Maybe it’s just how the draft played out.
One report said Tampa Bay had an interest in Lennard High and Toledo receiver Dionte Johnson. Another rumor swirled that the team might choose former West Virginia and Florida Gator quarterback Will Grier.
But in the end, maybe the Bucs and GM Jason Licht decided to take the best player available and each time it picked, the best player was a cornerback or safety. They added three defensive backs, given it nine in the top four rounds since 2016.
Was this a wise allotment? We convene the roundtable to explore the possibilities.

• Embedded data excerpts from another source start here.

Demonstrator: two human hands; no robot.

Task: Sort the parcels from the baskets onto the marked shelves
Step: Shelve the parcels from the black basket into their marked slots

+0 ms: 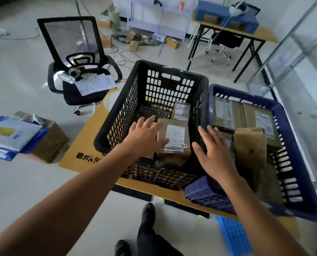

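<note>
while both bare arms were stretched out over the baskets, a stack of grey and blue mail bags (12, 133) lay on a brown box on the floor at far left. beyond it stood a black mesh office chair (76, 71) with papers and a clear bottle on its seat. a yellow cardboard sheet (84, 145) lay flat on the floor under the black basket (124, 115).

the left hand (144, 133) hung inside that basket, its fingers (150, 121) straight and spread, gripping nothing. it sat at the left edge of a brown parcel (174, 139) with a white label, though contact could not be told. a smaller parcel (181, 109) lay just behind that one, against the basket's far right corner.

the right hand (215, 154) hovered over the rim where the two baskets met, its fingers likewise straight and fanned out, empty. the blue basket (292, 159) stood touching the black one on the right and held several parcels: two labelled boxes (228, 113) side by side at the back and a plain brown box (250, 145) standing upright nearer the front.

further back on the right, a blue crate (228, 17) sat on a yellow tabletop (264, 34).
</note>
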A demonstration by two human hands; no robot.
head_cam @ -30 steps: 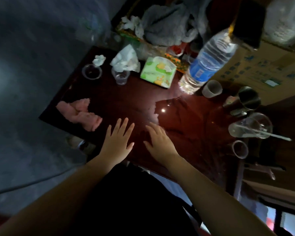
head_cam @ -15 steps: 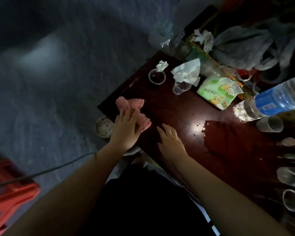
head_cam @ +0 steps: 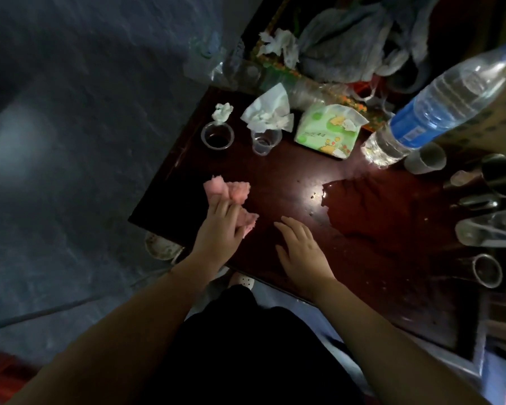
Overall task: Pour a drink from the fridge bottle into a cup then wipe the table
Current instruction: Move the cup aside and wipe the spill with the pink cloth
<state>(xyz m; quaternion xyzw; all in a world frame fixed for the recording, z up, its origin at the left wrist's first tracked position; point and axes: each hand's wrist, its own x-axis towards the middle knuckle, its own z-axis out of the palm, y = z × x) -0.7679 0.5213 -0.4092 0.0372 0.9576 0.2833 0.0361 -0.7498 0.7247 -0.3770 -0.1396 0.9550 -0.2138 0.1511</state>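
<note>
A pink cloth (head_cam: 234, 190) lies crumpled near the left front corner of the dark red table (head_cam: 289, 171). My left hand (head_cam: 216, 232) lies on top of it, fingers closing over the cloth. Flat on the table to its right is my right hand (head_cam: 301, 252), fingers apart and holding nothing. A puddle of spilled liquid (head_cam: 371, 209) spreads right of the hands. A clear water bottle with a blue label (head_cam: 433, 109) stands at the back right, and a small translucent cup (head_cam: 425, 159) stands beside its base.
Two clear plastic cups (head_cam: 217, 135) (head_cam: 265, 140), crumpled tissues (head_cam: 270, 112) and a green tissue pack (head_cam: 327, 130) sit along the back edge. Metal cups (head_cam: 497, 173), a glass (head_cam: 491, 232) and a small ring-like cup (head_cam: 487, 270) crowd the right side. A pile of grey cloth (head_cam: 348, 33) lies behind.
My left hand moved from the table's front edge leftward onto the pink cloth and is closing on it. My right hand stayed flat on the table. The view swung left.
</note>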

Rick Stroud, Bucs beat writer @NFLStroud: It’s a passing league. Rules prevent cornerbacks from hitting receivers the way they used to and quarterbacks are fearless as well. Pass catchers are re-writing the record books. It’s open season on receivers who leave everyone open. So yes, you can’t have enough good defensive backs. About 75 percent of the time, you play with five. Three corners and two safeties. The Bucs also have had injuries. Vernon Hargreaves missed 15 games last season. Carlton Davis and M.J. Stewart struggled as rookies. Finally, there has been a coaching change. Defensive coordinator Todd Bowles is installing a new system and is going to play press man to man coverage. It all adds up to a need to pass defenders. They don’t grow on trees and good ones don’t make it to free agency. You have to draft them.

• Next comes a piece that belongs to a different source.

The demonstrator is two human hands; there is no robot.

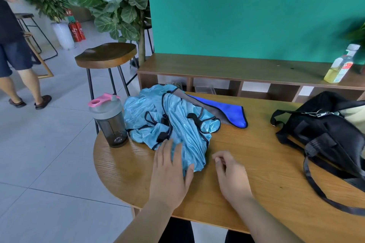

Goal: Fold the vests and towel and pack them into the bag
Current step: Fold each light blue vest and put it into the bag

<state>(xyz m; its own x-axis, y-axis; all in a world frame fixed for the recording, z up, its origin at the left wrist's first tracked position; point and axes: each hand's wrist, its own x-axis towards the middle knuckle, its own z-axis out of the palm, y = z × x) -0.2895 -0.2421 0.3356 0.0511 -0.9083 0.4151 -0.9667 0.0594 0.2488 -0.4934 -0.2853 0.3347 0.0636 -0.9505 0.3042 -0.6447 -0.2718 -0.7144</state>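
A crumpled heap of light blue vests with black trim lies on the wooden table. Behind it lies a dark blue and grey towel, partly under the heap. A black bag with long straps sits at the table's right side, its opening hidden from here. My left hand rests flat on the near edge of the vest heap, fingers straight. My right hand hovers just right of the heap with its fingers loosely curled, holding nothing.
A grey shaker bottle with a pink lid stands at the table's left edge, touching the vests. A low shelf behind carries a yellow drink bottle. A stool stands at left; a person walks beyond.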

Still finding the right fit
Eduardo A. Encina, Bucs/pro sports enterprise writer @EddieInTheYard: Today’s NFL calls for five defensive backs to be on the field more than ever. Competition is a good thing, Bucs general manager Jason Licht said. He’s right, but this defense needs much more than a secondary makeover. But I get the Bucs run on defensive backs, because each of the three players Tampa Bay drafted have some common traits. They are fast, athletic, and know how to get to the ball. There were times last season when we couldn’t find defensive backs in the same area code as receivers and when they were nearby, they missed tackles far too often. This new batch has some serious ball-hawking skills.
Until you get it right …
Martin Fennelly, columnist @mjfennelly: You can’t have enough capable defensive backs – five are on the field for most plays now -- especially playing in the same division with the Saints and Falcons. But capable is the operative word: How many of these Bucs DBs can be counted on to contribute in 2019? Vernon Hargreaves? Justin Evans?. Next victim: Sean Bunting, selected in second round Friday. Injuries and poor play have plagued Bucs defensive backs for the past several years. So has a weak pass rush. In theory, stockpiling in the secondary makes sense. In (Bucs) practice, not so much.
Can’t have too many
Thomas Bassinger, sports data reporter, @tometrics: Take one more. And another. And another. Bring in a busload of defensive backs. The NFL is a pass-first league, and teams should draft accordingly. That means their focus in the early rounds should be on players who can help score or stop touchdowns, particularly in the passing game. Plus, the Bucs don’t yet know for sure what they have in Vernon Hargreaves and Carlton Davis. A defense that ranked 30th against the pass in Football Outsiders’ opponent-adjusted metrics could use some competition.
What about other needs?
Ernest Hooper, columnist/assistant sports editor, @hoop4you: You could argue that the Bucs may have been better served drafting an offensive linemen or edge rusher with their second-round pick. But three offensive linemen were chosen before they made the 39th selection, and the best edge rushers went on Day 1. The team may have been able to trade back into the first round and select Mississippi State’s Montez Sweat. That’s exactly what the Redskins did. In the end, time will tell, but the capital spent on defensive backs -- -- says as much as much about the disappointment in past picks as it does the future potential of Bunting and third-round picks Jamal Dean and Mike Edwards.